Long ago, I worked with a young child who could answer a variety of social questions such as “What’s your name?,” “Where do you live?,” and “What is your mom’s name?,” but he could only answer the questions under certain conditions. When asked the questions at school by others, or when the phrasing of these questions was varied, he struggled to respond. What was happening here was a classic problem with generalization.
Generalization is the process of transferring skills or concepts taught in one set of conditions to other conditions. This includes transferring the skills into other settings, to other people, to other materials, formats, and to other activities. It often involves making connections between representations, responses, or things in order to see a broader, “big picture” concept. Generalizing skills from the teaching context to real-life applications is incredibly important. A skill “mastered” in the classroom or “mastered” in the home setting but not applied to real-life situations is not particularly functional. Despite its importance, the process of generalization is sometimes treated as an afterthought, rather than carefully considered when a new skill or response is first taught.
When we think of generalization, we most often think of generalizing a skill from one setting into other settings. For example, we might teach an individual how to ask for help when needed in the classroom. This skill of asking for help must then be transferred, or generalized, into the home, the community, and the workplace so that the student is able to ask for help in those settings as well.

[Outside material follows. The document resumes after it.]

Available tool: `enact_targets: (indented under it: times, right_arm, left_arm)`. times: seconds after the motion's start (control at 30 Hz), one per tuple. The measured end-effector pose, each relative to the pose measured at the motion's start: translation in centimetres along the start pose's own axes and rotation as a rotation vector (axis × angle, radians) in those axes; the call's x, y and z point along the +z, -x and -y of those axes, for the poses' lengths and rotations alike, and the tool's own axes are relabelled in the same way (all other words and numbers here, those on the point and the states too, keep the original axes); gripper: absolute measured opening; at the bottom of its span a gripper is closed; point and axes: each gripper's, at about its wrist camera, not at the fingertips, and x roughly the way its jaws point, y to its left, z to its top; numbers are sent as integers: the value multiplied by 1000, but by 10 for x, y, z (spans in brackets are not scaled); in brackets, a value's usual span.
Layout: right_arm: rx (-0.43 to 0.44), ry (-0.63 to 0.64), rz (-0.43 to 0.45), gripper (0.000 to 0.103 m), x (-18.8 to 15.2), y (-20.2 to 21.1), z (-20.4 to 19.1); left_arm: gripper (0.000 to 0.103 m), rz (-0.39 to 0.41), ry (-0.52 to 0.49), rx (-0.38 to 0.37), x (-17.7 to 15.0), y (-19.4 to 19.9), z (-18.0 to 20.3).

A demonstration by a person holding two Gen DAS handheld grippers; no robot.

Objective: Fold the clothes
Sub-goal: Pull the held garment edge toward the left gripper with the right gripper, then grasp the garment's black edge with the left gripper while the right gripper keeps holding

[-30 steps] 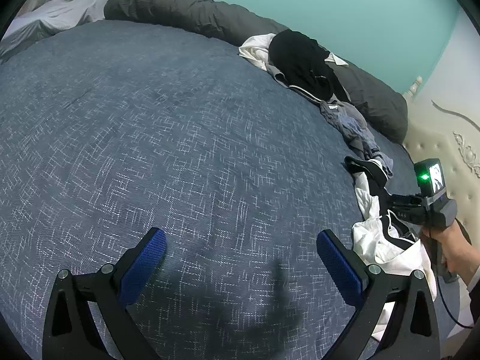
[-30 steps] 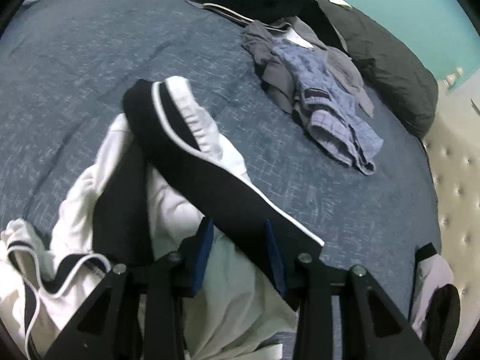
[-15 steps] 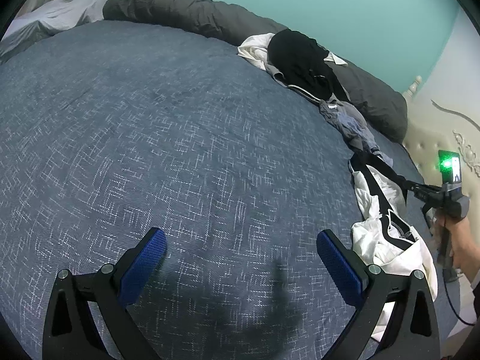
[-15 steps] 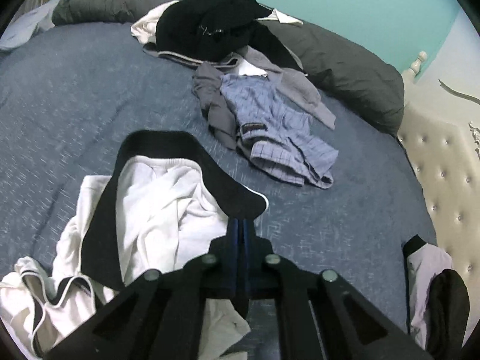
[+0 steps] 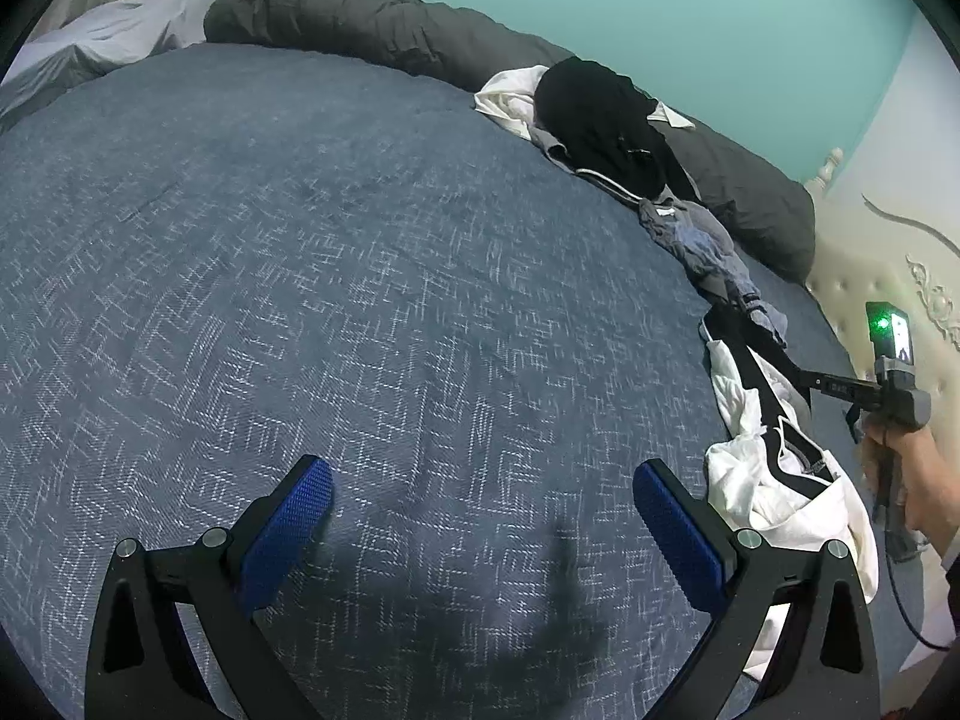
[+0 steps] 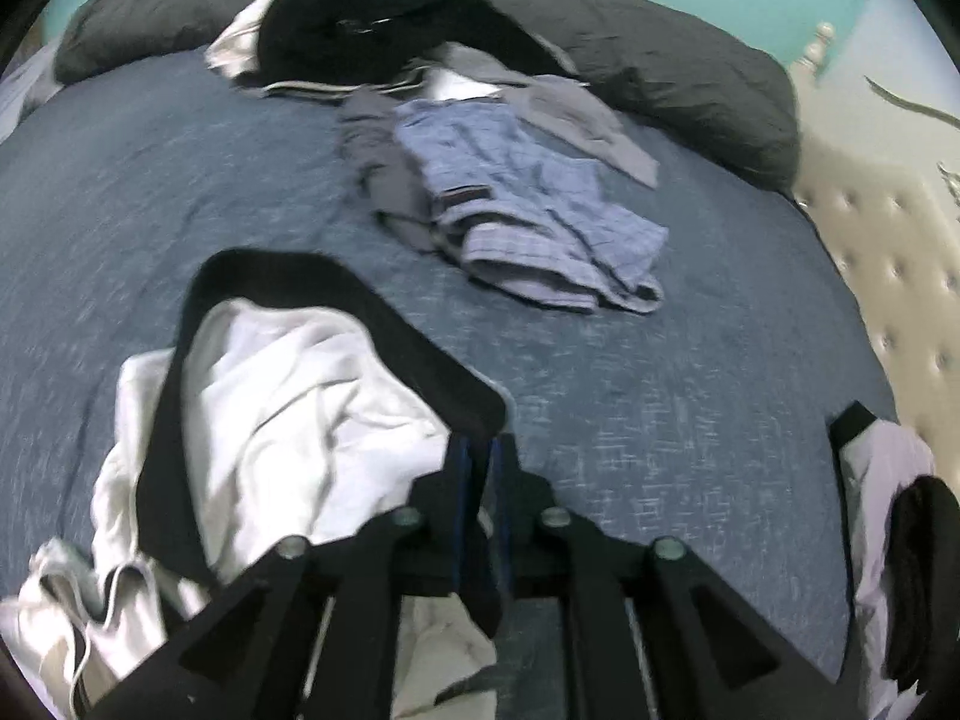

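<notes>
A white garment with black bands [image 6: 288, 384] lies crumpled on the blue bedcover [image 5: 300, 240]. My right gripper [image 6: 478, 456] has one black band [image 6: 408, 330] pinched between its blue pads, drawn up and taut; its jaws are opening slightly. In the left wrist view the same garment [image 5: 774, 480] sits at the right, with the right gripper [image 5: 804, 381] and the person's hand [image 5: 918, 480] beside it. My left gripper [image 5: 480, 516] hovers over bare bedcover, open wide, nothing between its fingers.
Blue checked shorts [image 6: 528, 222] and grey clothes lie beyond the garment. A black garment pile [image 6: 360, 18] rests against the dark grey duvet [image 6: 690, 78]. A tufted headboard [image 6: 900, 240] borders the right. Another white and black piece [image 6: 882, 480] lies at the right edge.
My right gripper closed on the black band and pulled it up and to the right, stretching it out. The left gripper has not moved.
</notes>
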Motion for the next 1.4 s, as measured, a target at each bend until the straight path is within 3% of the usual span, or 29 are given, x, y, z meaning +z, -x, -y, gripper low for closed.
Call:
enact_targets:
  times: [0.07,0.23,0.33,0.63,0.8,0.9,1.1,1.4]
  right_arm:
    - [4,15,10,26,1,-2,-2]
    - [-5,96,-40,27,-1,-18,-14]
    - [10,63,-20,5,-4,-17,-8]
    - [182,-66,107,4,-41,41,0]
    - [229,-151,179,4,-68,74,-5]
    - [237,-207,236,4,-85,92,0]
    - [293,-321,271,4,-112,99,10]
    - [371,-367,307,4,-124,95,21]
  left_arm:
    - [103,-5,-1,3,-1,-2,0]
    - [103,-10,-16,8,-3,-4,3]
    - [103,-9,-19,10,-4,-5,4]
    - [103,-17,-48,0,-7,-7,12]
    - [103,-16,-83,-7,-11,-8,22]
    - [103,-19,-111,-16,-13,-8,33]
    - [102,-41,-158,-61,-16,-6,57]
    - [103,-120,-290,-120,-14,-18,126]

Additionally, an individual with Autism Spectrum Disorder (ASD) may associate a certain skill with the person who taught him that skill. They may struggle to generalize that skill to other people. Using the same example as above, a student may learn to ask for help from one teacher, but does not use the same skill when she needs help from other teachers, her supervisor at work, or her mother at home. She associates asking for help with one teacher. Thus, generalization must occur not only to other settings, but also to other people.
Furthermore, some with ASD may associate a particular response with a particular item, question, statement, exemplar/representation, or object. If the behavior of asking for help is associated with the question, “What do you need?” then the individual might not ask for help unless we first ask that question. In reality, this question is a prompt upon which the individual might become dependent. Generalized communication of “help” when needed is not likely to occur when this is the case. Furthermore, “help” is a concept that has many contexts and many variations (e.g., I need help when I am lost, I need help when I run out of paper, I need help when I don’t understand the instructions, I need help when I am behind on a deadline, I may need help when I am sick). Thus it may be necessary to support some individuals in connecting varied circumstances so that over time, they develop a working concept of help. Developing that concept of help can support the individual in correctly identifying when he might appropriately ask for help in new situations.
As professionals working with autistic individuals, we must take systematically arranged and integrated steps to promote generalized responding across contexts. Here are some basic guidelines to consider:
- Plan for generalization right from the start. When you select a skill or concept to teach, consider the end goal, so you know what you are working toward. Is this skill relevant in more than one context?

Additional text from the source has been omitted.